La crisis energética se ha ido colando en el debate europeo poco a poco, a medida que el zarpazo del gas se extendía por el bloque comunitario. En septiembre, la presidenta de la Comisión Europea, Ursula von der Leyen, ni siquiera mencionó el problema en su discurso sobre el Estado de la Unión. Mes y medio después, tras la presión de una especie de ‘entente energética’ liderada por España, se encuentra entre las preocupaciones existenciales de la UE, y obliga a los líderes europeos a trasnochar para alcanzar acuerdos, como ocurrió la semana pasada en el Consejo Europeo.
Los precios mayoristas de la electricidad han crecido en la UE un 200% de media en el último año, y la enorme dependencia de las importaciones del gas (el 90% viene de fuera de la Unión, sobre todo de Rusia) eleva su exposición a la volatilidad y a los caprichos del mercado. Pero de momento no hay soluciones comunitarias sobre la mesa para contrarrestar el pico energético a corto plazo, solo el compromiso de “explorar” la creación de reservas estratégicas y las compras conjuntas, y de estudiar el funcionamiento del mercado energético, el del gas y el del comercio de derechos de emisiones de CO₂. Al contrario, el Ejecutivo comunitario ha dado prioridad a las medidas nacionales que permiten actuar sobre las personas y empresas vulnerables a través de ayudas, subsidios o exenciones fiscales, sin necesidad de cambiar una coma del actual marco legislativo. El fantasma de los chalecos amarillos y otros movimientos similares de protesta está ahí, y a nadie se le escapa que unos altos precios de la energía son el mejor combustible posible para los movimientos extremistas.

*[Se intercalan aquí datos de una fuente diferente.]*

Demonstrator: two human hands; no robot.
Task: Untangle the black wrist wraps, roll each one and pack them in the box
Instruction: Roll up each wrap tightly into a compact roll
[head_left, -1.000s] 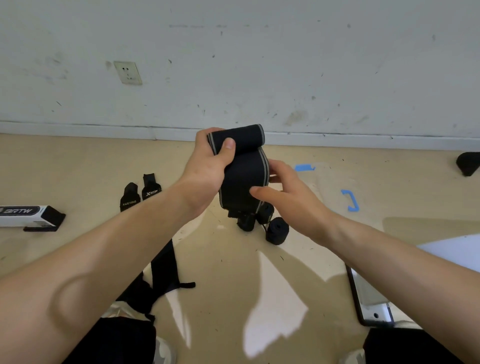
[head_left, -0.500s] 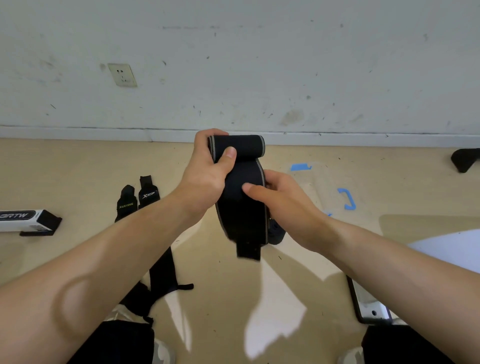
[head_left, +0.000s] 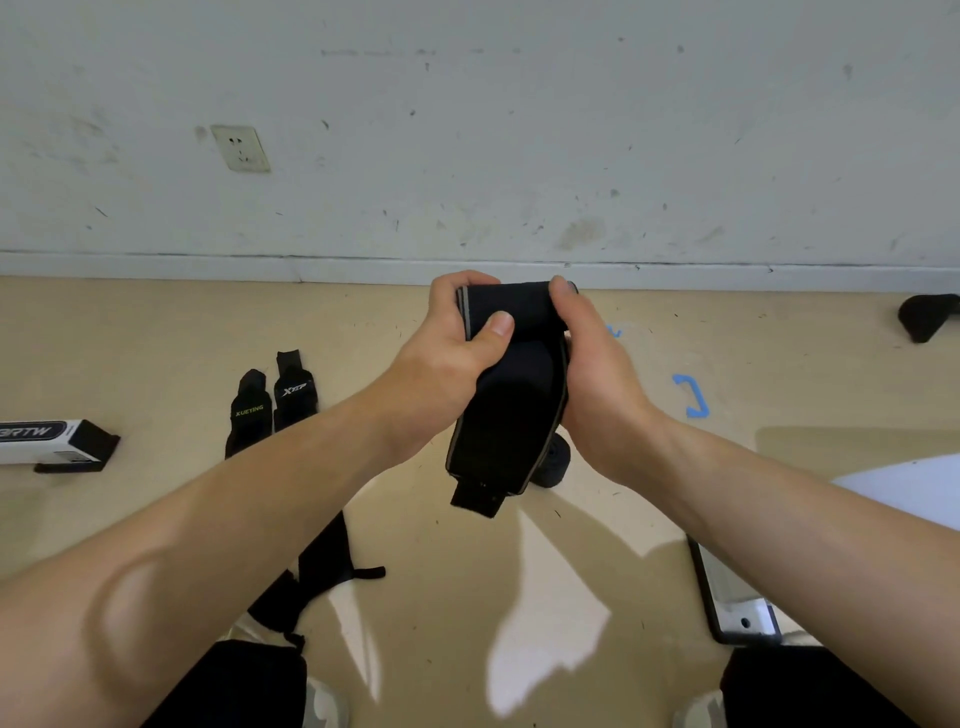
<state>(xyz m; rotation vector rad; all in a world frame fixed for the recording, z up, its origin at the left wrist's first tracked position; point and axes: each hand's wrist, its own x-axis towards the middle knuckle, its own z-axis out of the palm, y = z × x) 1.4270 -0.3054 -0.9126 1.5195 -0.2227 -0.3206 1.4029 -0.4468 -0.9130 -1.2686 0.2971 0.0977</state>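
Note:
A black wrist wrap (head_left: 506, 415) with grey edges is held up in front of me, partly rolled at its top, its tail hanging down. My left hand (head_left: 449, 358) grips the rolled top, thumb pressed on the front. My right hand (head_left: 592, 374) curls around the roll's right end and side. Behind the hanging tail, a rolled black wrap (head_left: 553, 460) stands on the floor. Two flat wraps (head_left: 272, 402) with printed labels lie to the left. A white and black box (head_left: 52, 441) rests at the far left edge.
More black straps (head_left: 317, 566) trail across the tan floor near my left knee. A grey-framed panel (head_left: 732, 597) lies at the right, blue tape marks (head_left: 691, 395) beyond it. A dark object (head_left: 927, 314) sits by the wall at far right.
My right hand moved up from the wrap's middle to its rolled top. The hanging tail is shorter and both hands sit a little lower in view.

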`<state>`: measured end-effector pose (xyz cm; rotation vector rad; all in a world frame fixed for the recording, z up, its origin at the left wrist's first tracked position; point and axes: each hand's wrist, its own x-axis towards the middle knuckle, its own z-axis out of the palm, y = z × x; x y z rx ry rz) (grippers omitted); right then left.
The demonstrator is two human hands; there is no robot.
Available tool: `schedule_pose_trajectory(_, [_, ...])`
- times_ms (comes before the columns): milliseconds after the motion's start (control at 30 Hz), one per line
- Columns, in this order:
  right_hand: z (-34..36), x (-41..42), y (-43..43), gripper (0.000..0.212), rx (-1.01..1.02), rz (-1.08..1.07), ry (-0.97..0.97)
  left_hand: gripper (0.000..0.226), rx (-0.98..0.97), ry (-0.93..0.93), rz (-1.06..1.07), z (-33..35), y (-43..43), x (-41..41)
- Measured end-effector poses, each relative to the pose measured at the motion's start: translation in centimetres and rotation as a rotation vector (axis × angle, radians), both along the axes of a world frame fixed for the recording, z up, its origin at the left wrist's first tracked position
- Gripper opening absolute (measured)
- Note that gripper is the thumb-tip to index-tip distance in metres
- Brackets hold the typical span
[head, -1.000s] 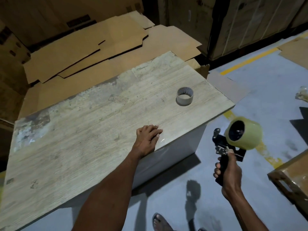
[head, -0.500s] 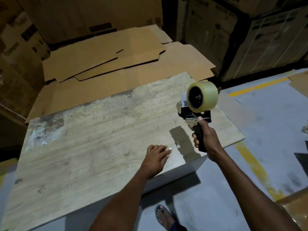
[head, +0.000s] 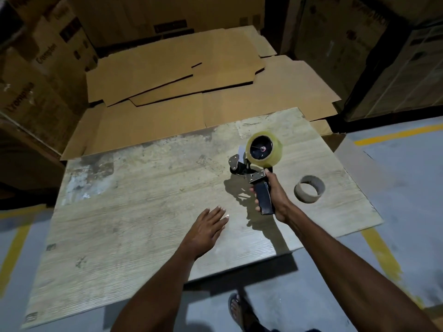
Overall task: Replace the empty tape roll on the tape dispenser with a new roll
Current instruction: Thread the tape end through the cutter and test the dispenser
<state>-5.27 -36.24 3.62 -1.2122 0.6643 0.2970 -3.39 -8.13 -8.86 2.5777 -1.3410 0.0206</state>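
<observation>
The tape dispenser [head: 255,179] has a dark pistol-grip handle, a bright metal plate above the grip and a black roller and guard at its front. A full roll of clear, yellowish tape [head: 275,154] sits on its black hub, glossy and fat, with the hub's face turned toward the camera. The right hand [head: 275,197] grips the handle, fingers wrapped round it and the thumb up near the metal plate, and holds the tool upright over the right half of the worn wooden tabletop [head: 119,224]. Its shadow falls on the boards just under it; whether the front end touches the wood cannot be told. The empty cardboard core [head: 309,189] stands on its rim on the table just right of that hand, apart from it. The left hand [head: 207,230] lies palm down on the table, fingers straight and close together, holding nothing.

Half a second ago the dispenser was lifted higher over the table's far right part and hid the core; a second ago it was out past the table's right edge, over the grey floor [head: 395,164]. The left hand was then at the near edge with bent fingers; now it rests farther in and flatter. Flattened cardboard sheets [head: 179,75] lie beyond the table as before
</observation>
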Motion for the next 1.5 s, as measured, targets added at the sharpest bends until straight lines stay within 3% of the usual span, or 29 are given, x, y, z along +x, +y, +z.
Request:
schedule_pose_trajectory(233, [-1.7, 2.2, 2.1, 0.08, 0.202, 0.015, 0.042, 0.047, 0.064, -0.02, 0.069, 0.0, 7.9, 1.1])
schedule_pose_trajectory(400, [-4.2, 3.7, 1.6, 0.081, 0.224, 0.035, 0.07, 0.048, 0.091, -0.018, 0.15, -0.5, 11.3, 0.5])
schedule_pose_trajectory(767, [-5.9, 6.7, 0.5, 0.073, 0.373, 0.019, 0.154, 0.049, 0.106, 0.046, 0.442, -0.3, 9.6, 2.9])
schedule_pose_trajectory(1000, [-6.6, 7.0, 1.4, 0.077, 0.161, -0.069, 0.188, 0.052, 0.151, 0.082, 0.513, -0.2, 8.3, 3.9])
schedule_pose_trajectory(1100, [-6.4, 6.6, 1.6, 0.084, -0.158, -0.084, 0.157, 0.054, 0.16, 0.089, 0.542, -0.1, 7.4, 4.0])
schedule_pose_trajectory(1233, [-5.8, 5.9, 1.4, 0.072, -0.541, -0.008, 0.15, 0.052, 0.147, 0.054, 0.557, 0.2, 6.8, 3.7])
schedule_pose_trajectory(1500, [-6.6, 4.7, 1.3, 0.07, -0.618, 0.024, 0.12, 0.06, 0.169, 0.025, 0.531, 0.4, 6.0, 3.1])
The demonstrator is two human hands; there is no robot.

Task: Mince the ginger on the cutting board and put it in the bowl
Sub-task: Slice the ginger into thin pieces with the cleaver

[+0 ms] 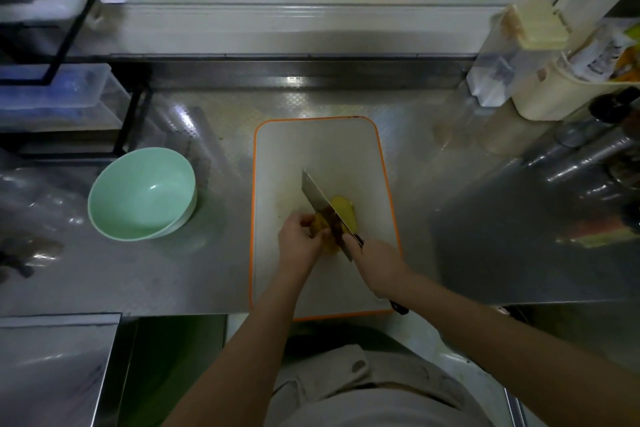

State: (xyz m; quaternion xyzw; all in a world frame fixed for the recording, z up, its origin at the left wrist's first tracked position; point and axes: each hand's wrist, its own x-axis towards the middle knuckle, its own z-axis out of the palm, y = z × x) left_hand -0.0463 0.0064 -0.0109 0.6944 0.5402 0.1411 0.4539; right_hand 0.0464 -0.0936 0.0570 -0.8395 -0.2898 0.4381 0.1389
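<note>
Gripping the cleaver handle, the right hand hides most of it; the blade covers part of the ginger on the cutting board. The left hand pinches the ginger's near end. The green bowl sits well left.

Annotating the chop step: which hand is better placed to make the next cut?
Right. The right hand grips the cleaver, blade across the ginger on the cutting board. The left hand holds the ginger beside the blade, so it likely just steadies.

Steel counter: cutting board, bowl.
</note>
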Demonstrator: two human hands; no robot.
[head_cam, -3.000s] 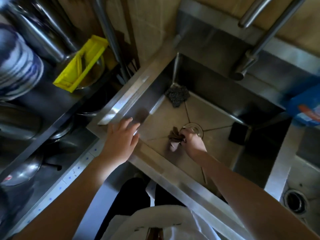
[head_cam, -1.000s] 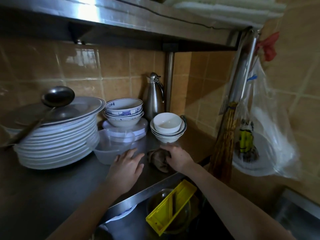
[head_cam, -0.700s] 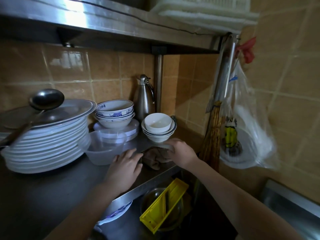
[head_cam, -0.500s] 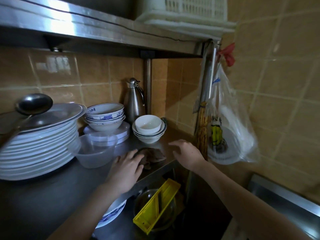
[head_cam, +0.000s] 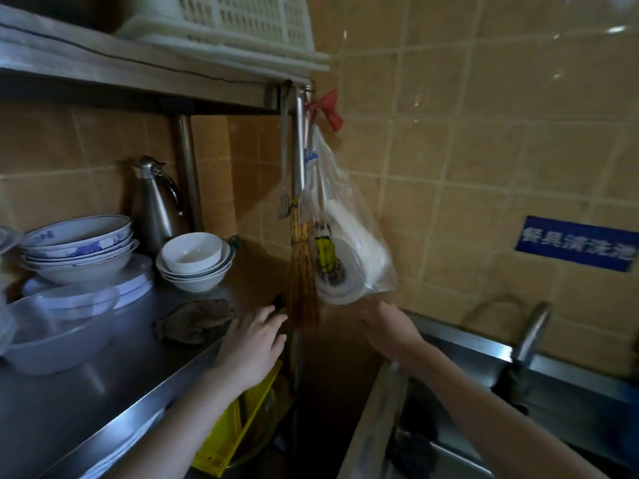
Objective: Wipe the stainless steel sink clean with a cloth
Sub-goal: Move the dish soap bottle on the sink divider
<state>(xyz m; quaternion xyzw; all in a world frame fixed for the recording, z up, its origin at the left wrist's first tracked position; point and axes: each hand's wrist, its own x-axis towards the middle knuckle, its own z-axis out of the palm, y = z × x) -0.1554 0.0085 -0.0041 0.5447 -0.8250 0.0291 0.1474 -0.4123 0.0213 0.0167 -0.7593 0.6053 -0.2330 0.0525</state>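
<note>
Left hand (head_cam: 255, 344): fingers spread, empty, just right of the cloth (head_cam: 193, 319), which lies crumpled on the steel shelf (head_cam: 103, 392). Right hand (head_cam: 387, 329): fingers loosely extended, empty, below the hanging plastic bag (head_cam: 352, 236). Sink (head_cam: 460, 340): near right.

Blur keeps me from reading the blue wall sign (head_cam: 575, 243). The sink (head_cam: 463, 344) runs off the lower right edge; my right hand (head_cam: 390, 331) shows only smeared fingers.

Head view: worn on the person's head, facing forward and slightly down at a tiled wall (head_cam: 449, 167) corner; steel shelf (head_cam: 103, 402) left, sink (head_cam: 460, 344) lower right.
Nearness: close (both forearms (head_cam: 166, 426) enter from the bottom edge).
</note>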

Hasta la fecha, 19 de los 27 Estados miembros han comunicado a la Comisión la aplicación o la intención de aplicar algún tipo de iniciativa para hacer frente a la crisis de la electricidad: desde las tarifas sociales a los bonos energéticos, pasando por mecanismos para evitar la desconexión de la red o incluso ayudas monetarias directas para paliar la subida de la gasolina.